Upon form submission to the POST /submit endpoint, implement a spam check before processing the data:

src/index.ts
// ... remainder of the file
const API_KEY = 'ckey_...'
const REFERRER = 'https://localhost/'
async function makeSpamFilterRequest(
body: {
email?: string,
fields?: Record<string, string>,
ipAddress?: string
}
) {
const resp = await fetch(`https://eu.altcha.org/api/v1/classify?apiKey=${API_KEY}`, {
body: JSON.stringify(body),
headers: {
'content-type': 'application/json',
'referer': REFERRER
},
method: 'POST',
})
if (resp.status !== 200) {
throw new Error('Unexpected server response')
}
return resp.json()
}
app.post('/submit', async (c) => {
const ipAddress = c.req.header('x-forwarded-for')?.split(',')[0]
const body = await c.req.parseBody()
const { classification } = await makeSpamFilterRequest({
email: String(body.email),
fields: {
name: String(body.name),
message: String(body.message),
},
ipAddress,
})
if (classification === 'BAD') {
return c.json({
error: 'Cannot submit spam.',
success: false,
}, 400)
} else {
// Process the data, send to email, etc.
}
return c.json({
success: true,
})
})

This code snippet performs a spam classification check on the submitted data. If classified as spam, an error is returned; otherwise, the data is processed further.

Conclusion

Implementing the Spam Filter provides a seamless, invisible spam protection solution, eliminating the need for traditional Captchas. For more information, refer to the Spam Filter documentation.

For a complete working example, refer to the repository.

Tips for Enhancing API Security

Email Verification

The Spam Filter can verify email addresses in addition to text fields.
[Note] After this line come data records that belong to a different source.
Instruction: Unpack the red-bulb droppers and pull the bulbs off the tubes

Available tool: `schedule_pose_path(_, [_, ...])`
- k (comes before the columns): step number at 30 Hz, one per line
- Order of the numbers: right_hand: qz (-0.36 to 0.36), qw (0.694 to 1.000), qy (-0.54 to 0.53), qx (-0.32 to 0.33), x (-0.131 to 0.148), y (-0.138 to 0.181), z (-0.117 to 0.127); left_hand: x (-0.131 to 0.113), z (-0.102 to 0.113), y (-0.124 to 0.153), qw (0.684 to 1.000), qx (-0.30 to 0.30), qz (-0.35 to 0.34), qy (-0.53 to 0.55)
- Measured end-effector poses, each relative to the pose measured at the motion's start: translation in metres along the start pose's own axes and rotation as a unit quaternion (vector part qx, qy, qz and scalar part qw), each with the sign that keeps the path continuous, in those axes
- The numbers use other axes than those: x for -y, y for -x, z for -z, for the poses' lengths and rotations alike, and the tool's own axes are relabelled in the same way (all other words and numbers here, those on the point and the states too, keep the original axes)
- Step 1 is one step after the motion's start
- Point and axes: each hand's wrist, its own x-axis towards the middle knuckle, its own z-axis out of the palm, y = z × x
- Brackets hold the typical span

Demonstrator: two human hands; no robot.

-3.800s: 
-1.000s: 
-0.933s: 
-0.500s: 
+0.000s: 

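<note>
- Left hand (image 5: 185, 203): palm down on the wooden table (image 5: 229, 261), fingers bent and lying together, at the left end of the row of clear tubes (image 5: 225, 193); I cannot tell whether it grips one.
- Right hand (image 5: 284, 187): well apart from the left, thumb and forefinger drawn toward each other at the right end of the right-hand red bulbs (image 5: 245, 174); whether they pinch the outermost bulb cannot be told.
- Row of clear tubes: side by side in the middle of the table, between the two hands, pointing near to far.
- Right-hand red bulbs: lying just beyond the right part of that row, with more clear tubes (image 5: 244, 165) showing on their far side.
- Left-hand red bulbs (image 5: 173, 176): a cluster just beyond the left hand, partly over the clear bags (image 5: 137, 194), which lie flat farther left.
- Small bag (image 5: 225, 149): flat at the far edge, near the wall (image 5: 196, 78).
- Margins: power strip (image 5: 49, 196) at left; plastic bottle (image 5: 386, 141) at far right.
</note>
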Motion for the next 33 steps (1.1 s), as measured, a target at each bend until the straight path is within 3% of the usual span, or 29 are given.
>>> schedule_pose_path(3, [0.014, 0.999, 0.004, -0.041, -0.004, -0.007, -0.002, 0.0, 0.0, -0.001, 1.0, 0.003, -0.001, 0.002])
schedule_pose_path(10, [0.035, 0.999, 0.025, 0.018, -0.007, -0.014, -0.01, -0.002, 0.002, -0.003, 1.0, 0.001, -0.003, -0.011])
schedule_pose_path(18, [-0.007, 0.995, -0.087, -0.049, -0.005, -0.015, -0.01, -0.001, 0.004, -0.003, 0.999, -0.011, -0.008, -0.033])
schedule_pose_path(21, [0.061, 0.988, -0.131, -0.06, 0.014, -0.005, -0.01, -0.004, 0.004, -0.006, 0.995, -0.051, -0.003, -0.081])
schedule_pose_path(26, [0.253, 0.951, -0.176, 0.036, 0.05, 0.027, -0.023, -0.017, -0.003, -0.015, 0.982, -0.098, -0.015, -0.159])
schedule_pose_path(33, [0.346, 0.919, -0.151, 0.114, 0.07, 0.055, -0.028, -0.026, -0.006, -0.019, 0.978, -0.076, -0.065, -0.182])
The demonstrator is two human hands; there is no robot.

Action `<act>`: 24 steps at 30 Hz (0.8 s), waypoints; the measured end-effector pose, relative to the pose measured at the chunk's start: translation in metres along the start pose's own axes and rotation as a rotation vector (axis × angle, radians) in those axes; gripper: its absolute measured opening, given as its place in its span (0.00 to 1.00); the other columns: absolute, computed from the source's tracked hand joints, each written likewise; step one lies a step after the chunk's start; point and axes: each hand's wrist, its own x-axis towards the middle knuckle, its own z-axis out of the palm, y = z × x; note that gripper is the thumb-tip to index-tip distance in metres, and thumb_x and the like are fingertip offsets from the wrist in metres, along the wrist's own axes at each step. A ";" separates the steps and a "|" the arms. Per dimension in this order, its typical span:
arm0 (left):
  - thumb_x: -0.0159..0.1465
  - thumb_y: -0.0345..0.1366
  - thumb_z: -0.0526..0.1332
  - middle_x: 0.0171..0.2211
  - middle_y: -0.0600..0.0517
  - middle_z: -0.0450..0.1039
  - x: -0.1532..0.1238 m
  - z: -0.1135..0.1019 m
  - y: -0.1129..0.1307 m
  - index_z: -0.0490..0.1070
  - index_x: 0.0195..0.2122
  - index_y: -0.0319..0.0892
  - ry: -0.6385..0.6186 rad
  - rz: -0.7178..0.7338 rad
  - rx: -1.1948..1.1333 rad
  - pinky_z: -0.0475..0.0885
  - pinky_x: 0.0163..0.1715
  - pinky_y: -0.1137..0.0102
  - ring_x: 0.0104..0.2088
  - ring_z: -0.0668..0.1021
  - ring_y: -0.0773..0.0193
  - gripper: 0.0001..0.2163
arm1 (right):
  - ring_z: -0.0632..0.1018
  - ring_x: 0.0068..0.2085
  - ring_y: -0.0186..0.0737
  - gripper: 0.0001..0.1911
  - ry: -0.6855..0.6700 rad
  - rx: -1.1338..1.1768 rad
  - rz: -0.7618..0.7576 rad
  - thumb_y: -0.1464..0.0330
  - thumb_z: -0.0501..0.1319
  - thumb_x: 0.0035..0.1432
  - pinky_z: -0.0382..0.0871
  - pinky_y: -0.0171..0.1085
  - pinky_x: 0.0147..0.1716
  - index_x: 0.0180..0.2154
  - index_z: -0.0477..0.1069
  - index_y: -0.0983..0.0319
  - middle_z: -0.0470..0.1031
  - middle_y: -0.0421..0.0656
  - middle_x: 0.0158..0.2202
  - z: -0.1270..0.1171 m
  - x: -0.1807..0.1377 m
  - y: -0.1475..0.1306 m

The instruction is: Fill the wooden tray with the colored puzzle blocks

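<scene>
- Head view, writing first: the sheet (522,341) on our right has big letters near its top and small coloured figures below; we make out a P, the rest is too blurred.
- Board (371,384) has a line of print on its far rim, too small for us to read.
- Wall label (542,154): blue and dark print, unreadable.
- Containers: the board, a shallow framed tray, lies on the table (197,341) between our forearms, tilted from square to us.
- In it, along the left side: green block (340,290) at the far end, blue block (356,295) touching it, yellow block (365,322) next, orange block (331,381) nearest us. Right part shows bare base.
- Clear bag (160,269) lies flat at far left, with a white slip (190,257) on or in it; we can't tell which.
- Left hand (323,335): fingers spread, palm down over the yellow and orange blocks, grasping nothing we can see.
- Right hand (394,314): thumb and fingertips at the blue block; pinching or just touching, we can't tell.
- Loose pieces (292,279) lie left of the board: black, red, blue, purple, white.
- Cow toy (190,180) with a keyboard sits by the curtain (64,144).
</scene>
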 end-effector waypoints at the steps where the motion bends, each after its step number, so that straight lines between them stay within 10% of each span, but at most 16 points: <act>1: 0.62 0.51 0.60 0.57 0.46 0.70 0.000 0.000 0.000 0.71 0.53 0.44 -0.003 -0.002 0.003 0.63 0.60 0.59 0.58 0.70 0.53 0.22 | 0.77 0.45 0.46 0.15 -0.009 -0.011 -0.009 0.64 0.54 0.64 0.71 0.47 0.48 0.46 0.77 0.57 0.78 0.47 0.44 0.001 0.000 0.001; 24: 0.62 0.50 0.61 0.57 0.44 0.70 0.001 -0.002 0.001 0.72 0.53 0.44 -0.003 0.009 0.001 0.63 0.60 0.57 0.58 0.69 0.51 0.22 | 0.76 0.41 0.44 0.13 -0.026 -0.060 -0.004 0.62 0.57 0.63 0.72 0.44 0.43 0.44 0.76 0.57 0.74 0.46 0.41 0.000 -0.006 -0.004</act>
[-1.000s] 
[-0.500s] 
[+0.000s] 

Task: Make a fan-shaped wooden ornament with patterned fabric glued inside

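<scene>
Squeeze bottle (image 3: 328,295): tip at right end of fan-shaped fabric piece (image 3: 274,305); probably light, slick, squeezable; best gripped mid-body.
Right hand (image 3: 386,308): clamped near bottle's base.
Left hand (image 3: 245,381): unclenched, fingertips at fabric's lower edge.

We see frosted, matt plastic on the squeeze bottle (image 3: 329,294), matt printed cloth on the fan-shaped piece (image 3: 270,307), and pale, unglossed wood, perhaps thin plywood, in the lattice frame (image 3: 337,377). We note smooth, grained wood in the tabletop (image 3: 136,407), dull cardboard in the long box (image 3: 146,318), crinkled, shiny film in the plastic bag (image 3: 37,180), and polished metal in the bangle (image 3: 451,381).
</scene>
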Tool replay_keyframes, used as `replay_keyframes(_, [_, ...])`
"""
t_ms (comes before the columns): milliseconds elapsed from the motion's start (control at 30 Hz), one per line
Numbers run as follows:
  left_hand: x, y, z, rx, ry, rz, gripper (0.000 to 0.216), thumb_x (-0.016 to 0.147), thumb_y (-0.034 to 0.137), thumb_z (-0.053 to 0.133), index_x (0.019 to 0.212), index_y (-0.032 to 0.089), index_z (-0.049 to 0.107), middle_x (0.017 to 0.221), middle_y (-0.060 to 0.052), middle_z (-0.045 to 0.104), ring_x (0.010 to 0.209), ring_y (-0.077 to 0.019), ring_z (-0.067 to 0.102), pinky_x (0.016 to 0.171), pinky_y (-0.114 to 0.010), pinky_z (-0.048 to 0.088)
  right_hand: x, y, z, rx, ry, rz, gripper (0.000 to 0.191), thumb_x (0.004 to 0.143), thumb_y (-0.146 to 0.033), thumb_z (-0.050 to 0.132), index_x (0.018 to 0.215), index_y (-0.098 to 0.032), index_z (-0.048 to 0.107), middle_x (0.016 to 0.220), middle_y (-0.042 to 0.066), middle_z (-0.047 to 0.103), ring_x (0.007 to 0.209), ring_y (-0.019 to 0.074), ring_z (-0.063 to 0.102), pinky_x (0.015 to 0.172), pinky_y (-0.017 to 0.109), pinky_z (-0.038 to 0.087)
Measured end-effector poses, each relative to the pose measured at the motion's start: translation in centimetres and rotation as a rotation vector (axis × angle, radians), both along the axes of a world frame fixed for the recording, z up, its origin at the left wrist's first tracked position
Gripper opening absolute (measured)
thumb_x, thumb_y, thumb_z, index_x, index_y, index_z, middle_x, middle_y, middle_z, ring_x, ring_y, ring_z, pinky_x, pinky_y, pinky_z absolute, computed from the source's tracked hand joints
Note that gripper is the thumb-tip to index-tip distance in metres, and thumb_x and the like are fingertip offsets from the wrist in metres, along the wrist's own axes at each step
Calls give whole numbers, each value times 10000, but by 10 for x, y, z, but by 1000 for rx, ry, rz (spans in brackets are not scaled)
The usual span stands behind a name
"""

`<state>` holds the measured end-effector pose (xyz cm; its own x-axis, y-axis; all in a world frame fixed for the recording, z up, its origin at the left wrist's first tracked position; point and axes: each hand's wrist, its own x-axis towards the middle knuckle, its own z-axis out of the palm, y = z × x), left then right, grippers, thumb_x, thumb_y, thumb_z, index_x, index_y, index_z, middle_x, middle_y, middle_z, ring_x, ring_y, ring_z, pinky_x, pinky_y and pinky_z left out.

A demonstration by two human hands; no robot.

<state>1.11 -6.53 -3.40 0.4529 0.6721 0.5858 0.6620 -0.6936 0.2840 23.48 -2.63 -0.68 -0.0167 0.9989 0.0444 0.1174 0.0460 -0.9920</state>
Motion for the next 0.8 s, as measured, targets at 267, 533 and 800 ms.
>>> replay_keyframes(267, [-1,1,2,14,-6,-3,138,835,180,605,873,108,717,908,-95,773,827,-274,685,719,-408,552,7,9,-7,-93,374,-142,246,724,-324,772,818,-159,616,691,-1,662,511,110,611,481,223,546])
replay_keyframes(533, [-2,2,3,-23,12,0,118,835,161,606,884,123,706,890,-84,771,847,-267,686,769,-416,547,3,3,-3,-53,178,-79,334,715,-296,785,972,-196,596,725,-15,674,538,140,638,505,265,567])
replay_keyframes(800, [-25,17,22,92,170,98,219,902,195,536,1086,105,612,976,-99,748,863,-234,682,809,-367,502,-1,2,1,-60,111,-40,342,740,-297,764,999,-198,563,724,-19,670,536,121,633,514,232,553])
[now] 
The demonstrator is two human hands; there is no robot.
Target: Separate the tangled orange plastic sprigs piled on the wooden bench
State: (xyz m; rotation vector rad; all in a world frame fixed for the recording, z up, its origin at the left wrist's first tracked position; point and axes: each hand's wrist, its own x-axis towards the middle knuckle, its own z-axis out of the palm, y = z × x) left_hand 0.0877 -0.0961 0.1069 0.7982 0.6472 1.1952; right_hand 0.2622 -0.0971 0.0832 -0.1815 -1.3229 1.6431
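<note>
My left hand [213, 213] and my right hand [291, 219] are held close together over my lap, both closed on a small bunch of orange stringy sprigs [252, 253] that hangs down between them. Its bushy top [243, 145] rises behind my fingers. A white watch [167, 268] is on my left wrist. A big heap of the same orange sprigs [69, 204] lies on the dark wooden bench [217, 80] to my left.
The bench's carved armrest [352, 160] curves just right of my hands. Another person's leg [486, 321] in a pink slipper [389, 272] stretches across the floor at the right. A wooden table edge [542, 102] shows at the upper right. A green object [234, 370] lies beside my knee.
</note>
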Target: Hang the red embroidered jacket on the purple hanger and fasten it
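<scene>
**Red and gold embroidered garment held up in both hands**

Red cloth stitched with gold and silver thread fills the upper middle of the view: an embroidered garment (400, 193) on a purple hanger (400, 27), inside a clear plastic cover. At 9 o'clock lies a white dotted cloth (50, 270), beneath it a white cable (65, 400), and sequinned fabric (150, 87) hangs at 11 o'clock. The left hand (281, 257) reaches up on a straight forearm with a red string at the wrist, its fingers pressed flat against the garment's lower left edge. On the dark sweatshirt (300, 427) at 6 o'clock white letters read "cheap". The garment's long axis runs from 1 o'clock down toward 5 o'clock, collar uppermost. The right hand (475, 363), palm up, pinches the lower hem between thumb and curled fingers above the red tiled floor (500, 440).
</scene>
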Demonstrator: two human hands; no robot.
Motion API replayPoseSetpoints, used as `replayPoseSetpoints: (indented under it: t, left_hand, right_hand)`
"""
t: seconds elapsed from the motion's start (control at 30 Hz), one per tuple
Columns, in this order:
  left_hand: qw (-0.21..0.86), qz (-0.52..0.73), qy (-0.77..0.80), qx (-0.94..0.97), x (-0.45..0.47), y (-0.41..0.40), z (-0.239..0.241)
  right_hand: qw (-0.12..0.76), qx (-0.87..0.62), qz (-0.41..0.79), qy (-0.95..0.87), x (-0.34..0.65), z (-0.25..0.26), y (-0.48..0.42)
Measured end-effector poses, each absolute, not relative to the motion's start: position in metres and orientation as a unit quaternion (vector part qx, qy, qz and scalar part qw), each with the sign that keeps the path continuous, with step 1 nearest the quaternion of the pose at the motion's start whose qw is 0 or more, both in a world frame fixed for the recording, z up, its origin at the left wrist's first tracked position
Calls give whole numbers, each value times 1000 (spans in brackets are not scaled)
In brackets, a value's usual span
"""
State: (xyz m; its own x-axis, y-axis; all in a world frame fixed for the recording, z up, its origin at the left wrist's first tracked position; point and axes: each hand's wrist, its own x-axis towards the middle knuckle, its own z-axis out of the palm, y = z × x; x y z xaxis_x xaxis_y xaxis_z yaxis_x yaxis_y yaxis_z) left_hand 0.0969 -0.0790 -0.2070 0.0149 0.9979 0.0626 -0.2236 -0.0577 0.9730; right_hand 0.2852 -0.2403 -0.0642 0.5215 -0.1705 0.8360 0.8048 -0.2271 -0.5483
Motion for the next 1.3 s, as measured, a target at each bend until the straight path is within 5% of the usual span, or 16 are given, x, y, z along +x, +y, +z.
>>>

Submit the email field along with the optional user’s IP address for validation:

const response = await makeSpamFilterRequest({
email,
ipAddress,
})

The API response includes email validation rules, aiding in distinguishing between work and free email providers and validating email address legitimacy.

Geofencing

Utilize the Spam Filter for geolocation and geofencing by submitting the user’s IP address or time-zone. The API response includes geographic information, enabling region-specific access restrictions.